In Equation 1, \(\theta_{i}\) captures the “accuracy” of a physician’s assessment of the patient’s needs. Denoting the true health benefits of care by \(B(x)\), and normalizing \(\theta_{i}\) such that \(\theta_{i} \in [0,1]\), then \(B_{S}(x_{i}; \theta_{i}) \rightarrow_{\theta_{i} \rightarrow 1} B(x_{i})\). But as reflected in \(\pi(x_{i}; \theta_{i})\), increasing \(\theta_{i}\) is costly to the physician. For example, this may require the physician to spend more time with the patient, or to consult with other physicians.

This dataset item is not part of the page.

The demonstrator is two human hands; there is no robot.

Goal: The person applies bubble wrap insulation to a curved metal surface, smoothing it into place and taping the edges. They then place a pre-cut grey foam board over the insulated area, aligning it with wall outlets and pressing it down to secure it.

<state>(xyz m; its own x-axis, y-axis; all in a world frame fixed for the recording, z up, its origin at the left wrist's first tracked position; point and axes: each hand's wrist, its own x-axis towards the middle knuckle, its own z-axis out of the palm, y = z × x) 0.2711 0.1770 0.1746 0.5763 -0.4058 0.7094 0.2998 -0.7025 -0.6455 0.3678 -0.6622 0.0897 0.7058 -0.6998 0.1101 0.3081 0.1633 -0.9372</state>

For the purposes of this proposal, the key is that \(\theta_{i}\) is patient specific, so that it may be easier for a physician to assess the needs of some patients than others. Patients with more support from family or friends may be easier to assess, as such support can relay important information to the physician or advocate more strongly for certain tests, and thus \(\theta_{i}\) may be higher for these patients. In maximizing Equation 1, the physician will select some amount of care, \(x^{*}(\theta_{i})\), which may increase or decrease in \(\theta_{i}\) depending on other elements of the model.
Other frameworks
The model above is a starting point, but there are other frameworks that could be used to model the role of decision assistance. For example,
Decision assistance as a productivity shifter: Cutler et al. (2019) consider a similar mechanism in the form of physician productivity shifters, where they denote perceived health benefits by \(g(x)=\alpha_{j} + s(x)\). In their setup, \(s(x)\) is the true health benefit of care \(x\), and \(\alpha_{j}\) denotes physician productivity, which the authors suggest could vary across patients due to professional uncertainty.
Decision assistance and learning: Another possible modeling framework could come from the physician learning literature wherein physicians select treatment based on the perceived match value between the patient and the treatment (as in Crawford and Shum (2005)). This match value is a function of the physician’s knowledge of the patient, and the physician’s knowledge of the treatment. In this framework, decision assistance could be modeled as increasing the physician’s knowledge of the patient, and thus increasing the match value between the patient and the treatment and facilitating faster learning.
Empirical strategy
Identifying the effect of decision assistance on healthcare utilization requires some exogenous shift in availability of decision assistance. Possible sources of such variation include the sudden loss or gain of a spouse or partner, loss or gain of nearby children or other family. I propose the Health and Retirement Study (HRS), linked to Medicare claims data, to identify such variation and its effects on health outcomes and utilization. The HRS is a longitudinal survey of individuals over the age of 50, and includes detailed information on health, healthcare utilization, and decision assistance.
Similar to the patient movers literature initiated by Finkelstein, Gentzkow, and Williams (2016), I propose to use the HRS to identify individuals who experience a sudden change in decision assistance due to the unexpected death of a spouse or partner, the move of close family (e.g., children moving away from or closer to parents), or an individual’s own move toward or away from family. I will then use Medicare claims data to identify changes in healthcare utilization and health outcomes following these changes in decision assistance.